The amount of the movement is the distance between a position at which the paper sheet
pile A is to be positioned when a left-pulling side register lay 5 is used and a position
at which the paper sheet pile A is to be positioned when a right-pulling side register
lay 5 is used. Thus, when the first printing is carried out with the right-pulling
side register lay, the moving mechanism 59 is then operated to move the beam 32 to
the right to the extent of the above-mentioned amount. Associated with the movement
of the beam 32, the lay plate 48, together with the sensors 49 and 50 and the threaded
shaft 33, is moved in the same direction to the same extent. At this time, the auxiliary
blasts 51 and 52 are moved to the same extent in the same direction.
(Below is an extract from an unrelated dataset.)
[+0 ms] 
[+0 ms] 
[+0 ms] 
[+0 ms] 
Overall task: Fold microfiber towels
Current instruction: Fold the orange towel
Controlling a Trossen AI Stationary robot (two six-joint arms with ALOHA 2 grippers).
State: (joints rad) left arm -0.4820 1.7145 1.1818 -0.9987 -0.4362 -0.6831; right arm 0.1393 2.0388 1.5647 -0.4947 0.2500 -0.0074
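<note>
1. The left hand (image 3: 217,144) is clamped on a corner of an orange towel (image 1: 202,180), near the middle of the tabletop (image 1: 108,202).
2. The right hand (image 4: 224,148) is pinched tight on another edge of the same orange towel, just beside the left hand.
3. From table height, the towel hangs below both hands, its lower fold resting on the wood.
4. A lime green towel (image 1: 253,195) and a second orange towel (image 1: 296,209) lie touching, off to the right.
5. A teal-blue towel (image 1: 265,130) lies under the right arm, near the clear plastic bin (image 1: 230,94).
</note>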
[0038] After that, when the left edge of the paper sheet pile A is caused to come in contact
against the lay plate 48, the paper sheet 1 can be normally picked up and position-controlled
by the side register lay 5.
[0039] The above-described embodiment uses the ACTIMA CLAMP as the moving mechanism 59,
but it is not limited to the device. Alternatively, any device that can move the threaded
shaft 33 to right and left through the beam 32 can be used. Furthermore, in the above-described
embodiment, the threaded shaft 33 is moved right and left through the beam 32 but,
alternatively, the threaded shaft 33 may be directly moved. In the embodiment, the
edge position of the paper sheet pile A is detected by the combination of the lay
plate 48 and the sensors 49 and 50. However, the sensors can be used alone if the
sensors can be moved along the threaded shaft 33 and can detect the edge position
of the paper sheet pile A.
[0040] Next, a non-stop device of the feeder will be described with reference to Figs.7
and 8. In this case, as shown in Fig.3, a rod-insert groove 63 is formed on the upper
surface of the pallet 4 along the paper feed direction. Fig.7 is a schematic side
view and Fig.8 is a schematic as viewed from the paper discharge side.
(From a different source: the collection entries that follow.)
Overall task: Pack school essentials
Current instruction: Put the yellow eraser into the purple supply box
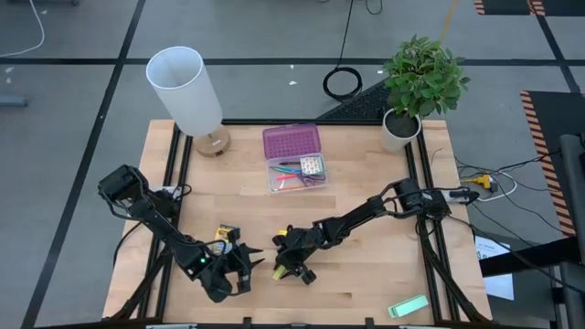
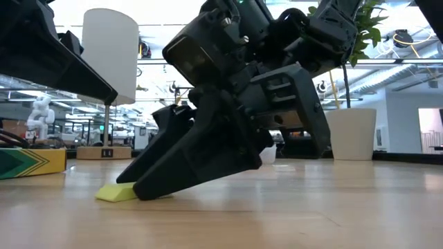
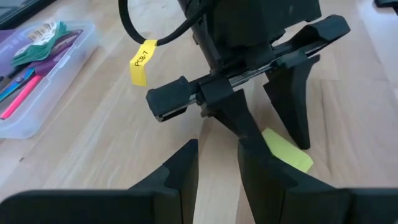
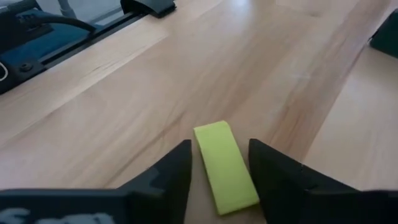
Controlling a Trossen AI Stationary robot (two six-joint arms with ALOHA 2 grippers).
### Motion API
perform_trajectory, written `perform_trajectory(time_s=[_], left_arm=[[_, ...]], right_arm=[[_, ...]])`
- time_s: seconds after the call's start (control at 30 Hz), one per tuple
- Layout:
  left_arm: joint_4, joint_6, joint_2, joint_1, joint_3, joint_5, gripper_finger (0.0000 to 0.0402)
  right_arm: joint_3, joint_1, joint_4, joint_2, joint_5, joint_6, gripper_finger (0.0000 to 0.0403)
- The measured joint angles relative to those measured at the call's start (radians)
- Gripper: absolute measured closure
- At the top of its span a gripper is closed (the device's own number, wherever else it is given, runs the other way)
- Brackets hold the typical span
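Observation:
A tiny yellow block (image 4: 224, 165) lies flat on the table near its front edge, also seen in the low view (image 2: 116, 193). My right gripper (image 4: 219, 148) is open and points down over it, one finger along each long side. My left gripper (image 3: 217, 149) stands open just to the left of it (image 1: 245, 272), with nothing between its fingers. The yellow-green crayon box (image 1: 224, 235) rests flat behind my left gripper. An open clear case (image 1: 292, 174) with a purple lid holds pencils, scissors and a packet. My right gripper's fingers (image 4: 177, 171) stand slanting down on both long sides of the yellow block (image 4: 208, 140), along its length. The block lies flat on the table. I cannot tell whether the fingers touch it.
A white lamp (image 1: 187, 91) stands at the far left and a potted plant (image 1: 416, 82) at the far right corner. A pale green flat block (image 1: 409, 306) lies at the near right edge. Bare wood lies between the case and the grippers.

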Motion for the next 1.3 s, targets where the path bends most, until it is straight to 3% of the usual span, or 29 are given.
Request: perform_trajectory(time_s=[0.37, 0.73, 1.3], left_arm=[[0.0, 0.006, 0.0, 0.0, 0.0, 0.001, 0.0286], [-0.003, 0.005, 0.0, 0.0, 0.0, 0.001, 0.0286], [-0.005, -0.005, 0.0, 0.0, 0.0, 0.002, 0.0286]], right_arm=[[0.0, 0.0, -0.006, 0.001, 0.0, -0.006, 0.0323], [-0.003, 0.001, -0.016, -0.012, 0.005, -0.003, 0.032], [-0.004, 0.001, -0.266, -0.187, 0.01, -0.004, 0.0319]])
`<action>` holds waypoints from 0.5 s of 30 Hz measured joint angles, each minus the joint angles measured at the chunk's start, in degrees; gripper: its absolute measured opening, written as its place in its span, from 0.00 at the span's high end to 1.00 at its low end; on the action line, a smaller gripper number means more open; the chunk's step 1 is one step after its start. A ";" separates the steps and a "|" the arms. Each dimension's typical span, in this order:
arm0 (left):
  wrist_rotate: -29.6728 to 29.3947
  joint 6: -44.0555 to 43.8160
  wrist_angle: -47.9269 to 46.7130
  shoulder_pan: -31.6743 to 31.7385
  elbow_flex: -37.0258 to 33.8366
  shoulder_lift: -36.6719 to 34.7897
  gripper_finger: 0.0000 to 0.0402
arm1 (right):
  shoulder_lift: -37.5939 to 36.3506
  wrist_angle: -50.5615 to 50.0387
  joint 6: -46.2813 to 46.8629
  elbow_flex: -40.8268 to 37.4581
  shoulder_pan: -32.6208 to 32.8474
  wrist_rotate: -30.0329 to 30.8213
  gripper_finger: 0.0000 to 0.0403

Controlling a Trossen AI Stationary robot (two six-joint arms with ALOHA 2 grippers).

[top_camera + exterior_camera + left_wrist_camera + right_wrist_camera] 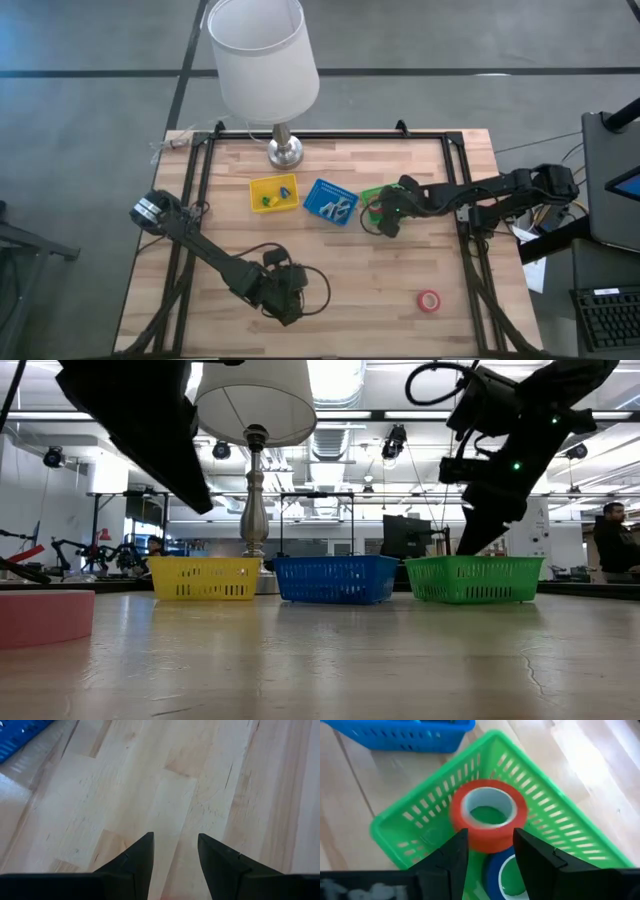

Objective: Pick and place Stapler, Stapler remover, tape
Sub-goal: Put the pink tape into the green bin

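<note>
My right gripper [487,855] is open and hangs above the green basket [420,820], also seen in the high view [388,222]. A red tape roll [487,812] lies tilted in the basket just beyond the fingertips, leaning on a blue tape roll [502,875]. I see no finger on either roll. Another red tape roll [429,301] lies flat on the table near the front right, and shows in the low view [40,618]. My left gripper [175,850] is open and empty over bare wood near the table's front edge [285,300].
A yellow basket [273,193] and a blue basket [330,201] holding small items stand in a row left of the green basket [370,195]. A lamp [285,150] stands at the far edge. A person [612,545] is in the room beyond.
</note>
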 joint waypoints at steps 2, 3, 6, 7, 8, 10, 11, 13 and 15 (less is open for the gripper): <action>1.54 0.04 -0.87 -0.04 0.00 0.00 0.61 | -1.10 0.02 0.76 0.00 0.23 0.00 0.63; 2.70 0.02 -1.55 -0.07 0.00 0.00 0.61 | -1.67 0.04 1.19 0.02 0.39 0.01 0.63; 5.95 -0.17 -4.05 -0.16 0.00 0.00 0.61 | -3.44 0.16 1.46 0.08 0.96 0.04 0.62; 6.74 -0.49 -4.99 -0.21 -0.01 0.00 0.61 | -3.95 0.24 1.48 0.11 1.23 0.03 0.62; 7.51 -0.96 -5.85 -0.24 -0.05 0.00 0.61 | -4.33 0.18 1.48 0.09 1.61 0.02 0.62; 8.51 -1.95 -7.12 -0.36 -0.43 0.00 0.61 | -4.85 0.23 1.47 0.10 2.37 0.01 0.61; 9.24 -2.52 -7.45 -0.37 -0.86 0.00 0.61 | -5.01 0.22 1.48 0.10 2.71 0.00 0.61; 10.57 -3.50 -7.89 -0.46 -2.05 0.00 0.61 | -5.01 0.22 1.30 0.09 3.30 0.01 0.62; 12.07 -4.90 -7.87 -0.49 -3.54 0.00 0.61 | -4.97 0.22 1.26 0.10 3.60 0.00 0.62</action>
[0041] Referring to Figs.7 and 8, a front bar 69 and a rear bar 70 of the non-stop device,
at the right and left ends of each, are hung down by elevator chains 71, 72, 73, and
74, and are guided up and down by guide members 75 and 76. More specifically, the
guide members 75 and 76 are fixed to the inside surfaces of the side frames 15 and
16, and guide grooves or guide rollers which slide on the guide members 75 and 76
are provided at both ends of each of the bars 69 and 70.
[0042] A beam 77 is provided in the cross direction at the upper part between the side frames
15 and 16, and a shaft 78 is rotatably disposed. The shaft 78 is supported by bearings
79 and 80 provided on the side frames 15 and 16, and is also supported by supporting
members 81 and 82 which are hung on the beam 78.
[0043] A sprocket 73 is fixed to one end of the shaft 78, and a chain 86 is provided between
the sprocket 83 and a sprocket 85 which is fixed to the shaft of the non-stop device
motor 84. The motor 84 is encased in a box mounted on the side frame 16. Sprockets
87 and 88 are mounted on the shaft 78 at the inside and in the vicinity of the side
frames 15 and 16, and the chains 71, 72, 73, and 74 fixed to the bars 69 and 70 are
wound around the sprockets 87 and 88, and have bullets 89 provided at the ends of
the chains. Thus, both bars 69 and 70 are simultaneously moved up and down by the
rotation of the motor 84. A sprocket 90 shown in Fig.5 is an idler.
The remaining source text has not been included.